Kebangkitan para senimannya mengesankan. Pameran lukisan berlangsung di mana-mana. Seni pertunjukan juga ikut menggeliat atau digeliatkan. Berbagai komunitas seni bermunculan dengan karyanya.
Jujur saya belum bisa move on dari kekaguman saya tentang ArtJog. Inilah peristiwa kesenian yang digelar seorang seniman swasta dan berlangsung terus sampai lebih dari satu dekade. Sejak tahun 2010 lalu. Yang sebelumnya menjadi bagian dari Festival Kesenian Yogyakarta (FKY).
Sesuai namanya, ArtJog digelar di Jogjakarta. Di Jogja Nasional Museum (JNM). Satu kilometer arah barat dari Kraton Ngayogyakarta Hadiningrat. Atau sekilo dari Titik Nol Jogja. Tahun ini, diselenggarakan sejak 7 Juni hingga 4 September. Ini pameran seni kontemporer yang lagi hits.
Dianggap sukses karena bisa bertahan selama 12 tahun. Dengan kualitas pameran yang terus meningkat.
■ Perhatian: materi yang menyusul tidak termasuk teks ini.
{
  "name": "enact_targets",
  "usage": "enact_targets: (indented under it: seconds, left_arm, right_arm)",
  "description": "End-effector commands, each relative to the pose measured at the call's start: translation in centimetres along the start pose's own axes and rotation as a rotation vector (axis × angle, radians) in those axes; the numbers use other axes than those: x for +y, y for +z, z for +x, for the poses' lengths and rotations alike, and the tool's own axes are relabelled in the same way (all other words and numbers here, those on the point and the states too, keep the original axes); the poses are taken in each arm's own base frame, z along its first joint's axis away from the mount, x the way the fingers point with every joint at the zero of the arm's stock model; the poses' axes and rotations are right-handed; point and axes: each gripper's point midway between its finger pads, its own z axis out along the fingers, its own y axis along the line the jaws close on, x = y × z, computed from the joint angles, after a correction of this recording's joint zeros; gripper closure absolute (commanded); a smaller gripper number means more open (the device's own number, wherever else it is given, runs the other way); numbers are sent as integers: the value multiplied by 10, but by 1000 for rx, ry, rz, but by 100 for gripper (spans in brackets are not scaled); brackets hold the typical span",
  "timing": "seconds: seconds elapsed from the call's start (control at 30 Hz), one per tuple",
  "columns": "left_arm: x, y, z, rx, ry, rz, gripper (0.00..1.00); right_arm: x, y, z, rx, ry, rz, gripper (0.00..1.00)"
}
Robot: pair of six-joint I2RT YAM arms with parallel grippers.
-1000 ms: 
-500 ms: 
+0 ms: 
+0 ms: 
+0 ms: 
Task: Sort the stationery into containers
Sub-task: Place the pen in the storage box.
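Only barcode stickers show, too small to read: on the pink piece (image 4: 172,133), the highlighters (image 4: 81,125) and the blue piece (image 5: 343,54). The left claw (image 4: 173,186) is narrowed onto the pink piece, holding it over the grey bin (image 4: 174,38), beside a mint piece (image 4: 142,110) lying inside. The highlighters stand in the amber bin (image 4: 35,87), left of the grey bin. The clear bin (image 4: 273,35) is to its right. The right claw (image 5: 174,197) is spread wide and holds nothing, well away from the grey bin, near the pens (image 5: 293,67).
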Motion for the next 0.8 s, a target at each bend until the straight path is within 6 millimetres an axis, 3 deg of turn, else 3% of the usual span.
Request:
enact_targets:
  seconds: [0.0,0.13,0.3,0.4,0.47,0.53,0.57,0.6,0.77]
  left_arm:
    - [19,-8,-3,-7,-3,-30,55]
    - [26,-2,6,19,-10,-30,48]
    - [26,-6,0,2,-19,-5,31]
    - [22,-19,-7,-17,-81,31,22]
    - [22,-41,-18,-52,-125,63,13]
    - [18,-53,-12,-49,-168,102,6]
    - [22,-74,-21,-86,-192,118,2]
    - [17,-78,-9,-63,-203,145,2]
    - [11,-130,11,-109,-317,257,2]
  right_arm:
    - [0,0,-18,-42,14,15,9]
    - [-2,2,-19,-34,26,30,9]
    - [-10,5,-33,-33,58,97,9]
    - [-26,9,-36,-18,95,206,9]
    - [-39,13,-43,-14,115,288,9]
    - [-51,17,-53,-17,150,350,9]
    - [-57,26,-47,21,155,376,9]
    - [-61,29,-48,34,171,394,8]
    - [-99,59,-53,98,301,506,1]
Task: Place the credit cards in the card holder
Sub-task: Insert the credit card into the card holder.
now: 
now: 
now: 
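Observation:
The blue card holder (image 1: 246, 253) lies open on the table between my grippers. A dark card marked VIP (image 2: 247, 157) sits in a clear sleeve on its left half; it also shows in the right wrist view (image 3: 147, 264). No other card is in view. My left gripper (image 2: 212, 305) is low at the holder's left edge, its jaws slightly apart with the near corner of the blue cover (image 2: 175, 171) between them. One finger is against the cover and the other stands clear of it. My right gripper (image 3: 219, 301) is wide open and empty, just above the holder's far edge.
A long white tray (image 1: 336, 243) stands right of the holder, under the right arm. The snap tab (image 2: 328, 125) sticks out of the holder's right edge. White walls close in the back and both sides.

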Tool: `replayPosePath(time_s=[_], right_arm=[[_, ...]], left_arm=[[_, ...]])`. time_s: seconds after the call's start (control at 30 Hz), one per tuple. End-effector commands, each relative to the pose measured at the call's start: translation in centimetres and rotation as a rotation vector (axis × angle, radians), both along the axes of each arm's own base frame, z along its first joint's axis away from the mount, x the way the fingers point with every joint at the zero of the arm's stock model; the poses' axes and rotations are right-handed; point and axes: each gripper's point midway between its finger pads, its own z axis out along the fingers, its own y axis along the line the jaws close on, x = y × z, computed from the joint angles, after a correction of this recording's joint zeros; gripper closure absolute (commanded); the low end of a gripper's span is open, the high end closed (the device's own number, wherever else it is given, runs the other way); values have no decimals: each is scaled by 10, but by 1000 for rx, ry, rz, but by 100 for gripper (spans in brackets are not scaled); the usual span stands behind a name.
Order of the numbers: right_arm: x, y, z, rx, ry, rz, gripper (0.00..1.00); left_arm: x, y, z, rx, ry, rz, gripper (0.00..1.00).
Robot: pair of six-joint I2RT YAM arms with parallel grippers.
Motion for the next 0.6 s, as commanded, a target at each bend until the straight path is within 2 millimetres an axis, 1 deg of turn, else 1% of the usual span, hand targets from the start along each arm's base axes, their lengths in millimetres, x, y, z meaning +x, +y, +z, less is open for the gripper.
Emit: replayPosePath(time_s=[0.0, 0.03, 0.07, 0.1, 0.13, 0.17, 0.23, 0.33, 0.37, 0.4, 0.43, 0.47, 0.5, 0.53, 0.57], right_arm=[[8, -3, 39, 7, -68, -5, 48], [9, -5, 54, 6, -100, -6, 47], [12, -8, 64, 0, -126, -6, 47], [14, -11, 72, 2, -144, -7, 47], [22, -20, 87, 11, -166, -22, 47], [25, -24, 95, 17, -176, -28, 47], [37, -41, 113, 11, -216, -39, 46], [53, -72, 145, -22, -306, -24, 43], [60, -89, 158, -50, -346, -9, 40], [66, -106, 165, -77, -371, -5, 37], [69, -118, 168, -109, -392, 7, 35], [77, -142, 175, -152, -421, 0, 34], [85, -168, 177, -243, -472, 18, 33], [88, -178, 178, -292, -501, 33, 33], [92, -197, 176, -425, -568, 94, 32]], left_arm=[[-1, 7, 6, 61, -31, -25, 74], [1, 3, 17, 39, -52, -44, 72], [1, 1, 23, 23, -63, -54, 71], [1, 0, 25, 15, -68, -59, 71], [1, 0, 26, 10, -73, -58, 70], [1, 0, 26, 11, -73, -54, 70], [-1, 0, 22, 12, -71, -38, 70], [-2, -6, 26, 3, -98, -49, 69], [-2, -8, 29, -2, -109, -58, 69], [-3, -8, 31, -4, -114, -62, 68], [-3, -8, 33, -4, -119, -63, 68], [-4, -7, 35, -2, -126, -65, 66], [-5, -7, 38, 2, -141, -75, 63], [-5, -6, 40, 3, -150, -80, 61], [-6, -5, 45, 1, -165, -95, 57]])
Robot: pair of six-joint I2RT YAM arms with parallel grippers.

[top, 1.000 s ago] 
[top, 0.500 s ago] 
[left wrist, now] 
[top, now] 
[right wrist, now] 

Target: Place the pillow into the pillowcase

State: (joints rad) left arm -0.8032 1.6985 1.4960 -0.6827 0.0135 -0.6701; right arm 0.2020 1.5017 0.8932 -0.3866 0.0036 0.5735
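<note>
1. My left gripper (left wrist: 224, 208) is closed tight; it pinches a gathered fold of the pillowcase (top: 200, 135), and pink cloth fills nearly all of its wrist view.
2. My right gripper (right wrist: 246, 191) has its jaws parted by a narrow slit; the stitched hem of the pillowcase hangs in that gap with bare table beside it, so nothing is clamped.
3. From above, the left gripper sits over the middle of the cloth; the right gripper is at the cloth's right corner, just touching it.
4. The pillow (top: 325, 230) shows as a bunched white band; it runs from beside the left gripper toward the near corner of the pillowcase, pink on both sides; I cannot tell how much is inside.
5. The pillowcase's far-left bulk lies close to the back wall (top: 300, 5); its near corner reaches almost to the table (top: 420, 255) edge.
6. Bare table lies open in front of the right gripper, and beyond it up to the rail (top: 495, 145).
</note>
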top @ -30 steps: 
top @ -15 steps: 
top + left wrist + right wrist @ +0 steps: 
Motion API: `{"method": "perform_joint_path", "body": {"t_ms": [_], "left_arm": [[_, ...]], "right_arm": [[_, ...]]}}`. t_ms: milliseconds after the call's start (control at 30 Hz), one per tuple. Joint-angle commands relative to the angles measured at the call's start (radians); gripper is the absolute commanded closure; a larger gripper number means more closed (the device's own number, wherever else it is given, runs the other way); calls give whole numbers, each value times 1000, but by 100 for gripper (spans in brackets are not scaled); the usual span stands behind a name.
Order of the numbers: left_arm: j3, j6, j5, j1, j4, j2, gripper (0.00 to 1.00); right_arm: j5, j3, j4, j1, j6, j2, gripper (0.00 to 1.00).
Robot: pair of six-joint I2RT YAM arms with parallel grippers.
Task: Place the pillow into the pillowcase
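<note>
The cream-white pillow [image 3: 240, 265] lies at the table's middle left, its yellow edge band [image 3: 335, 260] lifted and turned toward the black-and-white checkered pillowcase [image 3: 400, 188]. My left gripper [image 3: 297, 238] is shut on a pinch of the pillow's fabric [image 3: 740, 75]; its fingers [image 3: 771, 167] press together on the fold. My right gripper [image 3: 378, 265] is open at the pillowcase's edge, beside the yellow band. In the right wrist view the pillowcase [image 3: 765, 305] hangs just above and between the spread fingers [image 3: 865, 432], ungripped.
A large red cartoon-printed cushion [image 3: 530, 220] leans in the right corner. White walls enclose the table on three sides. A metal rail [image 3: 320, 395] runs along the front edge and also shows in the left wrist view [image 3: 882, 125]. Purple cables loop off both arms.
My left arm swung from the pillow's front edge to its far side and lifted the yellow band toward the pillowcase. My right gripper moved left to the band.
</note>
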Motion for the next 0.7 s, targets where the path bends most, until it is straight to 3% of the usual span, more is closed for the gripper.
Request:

Dengan pengunjung yang terus berkembang. Meski untuk bisa menikmati karya-karya seniman itu sekarang harus membayar Rp75 ribu. Kini banyak pengunjung remaja berdatangan.
Di Surabaya, yang bisa mengalahkan konsitensi penyelenggaraan ArtJog hanya Pasar Seni Lukis Indonesia (PSLI). Yang digelar seniman swasta. Kalau ArtJog diprakarsai Heri Pemad, PSLI dipandegani seniman yang juga Pemimpin Redaksi ngopibareng.id M Anis lewat Yayasan Merah Putih.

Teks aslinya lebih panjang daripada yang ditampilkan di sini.